Adding Type to Pictures • Sometimes you have to add type to a picture for one reason or another. You can add type directly onto a page and edit it. You can set type vertically as well as horizontally, and you can warp it onto a predetermined path. • You can set text either by clicking a start point on the page, or by dragging the Type Tool to create a bounding box and then filling the box with type. • Photoshop places your type on a separate type layer. • Type must be rasterized (to make the type part of the picture, it must be converted from vectors to pixels, rasterized), before you can apply filters. You can apply gradient fills and layer styles such as drop shadows, bevel, and emboss, either before or after the type is rasterized.
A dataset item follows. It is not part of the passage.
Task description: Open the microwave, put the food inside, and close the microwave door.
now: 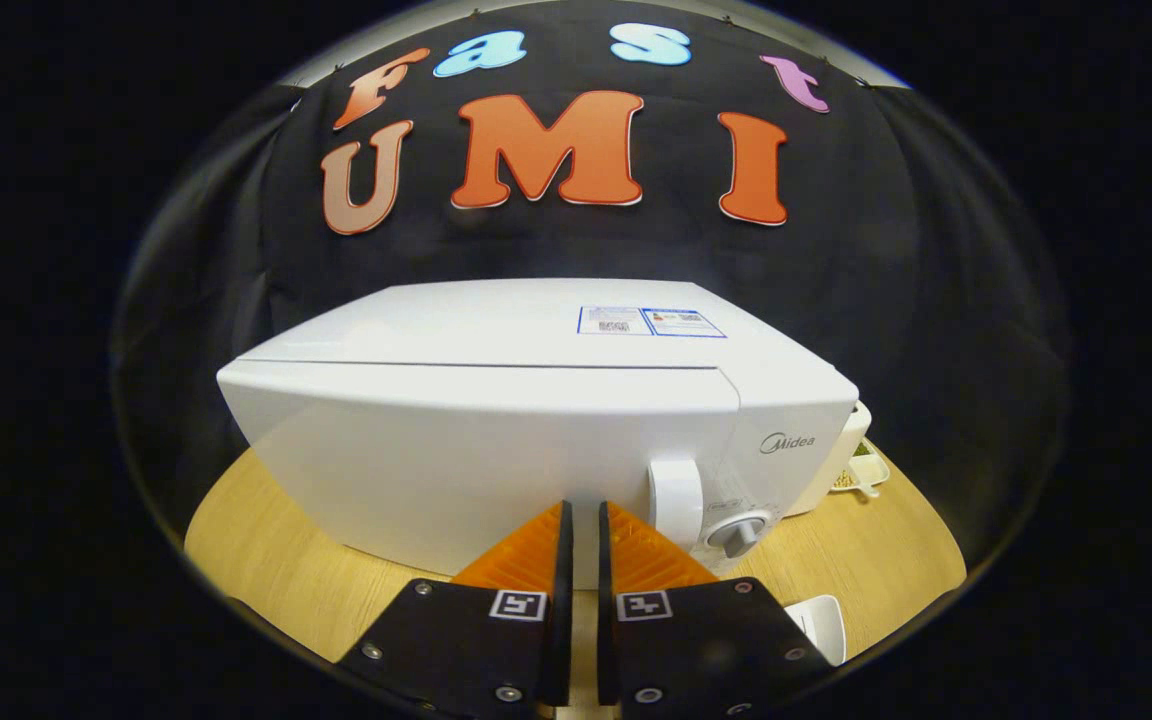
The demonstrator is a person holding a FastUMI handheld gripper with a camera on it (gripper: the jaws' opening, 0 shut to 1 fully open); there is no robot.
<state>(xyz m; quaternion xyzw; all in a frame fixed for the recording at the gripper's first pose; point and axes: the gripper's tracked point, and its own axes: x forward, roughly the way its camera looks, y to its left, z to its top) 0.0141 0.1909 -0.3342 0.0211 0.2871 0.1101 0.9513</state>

The Type Tools • There are three different ways to control type in Photoshop. • When you select the Type Tool (the capital T in the toolbox), the Tool Options bar will display the basic type options: font, size, alignment, and a few other controls. • The Type Tool options are shown in the Figure below. • There is also Character and Paragraph palettes that give you even more control.
Creating Bevel and Emboss Effects • These two effects are found in the Layer Style dialog box. • Both produce raised type: • Bevel affects the edges of the type, producing a raised, but flat, letter surface; • Emboss gives the appearance of curved or rounded letters. The following figure shows examples of both. I added a little noise to the beveled stone with the Add Noise filter.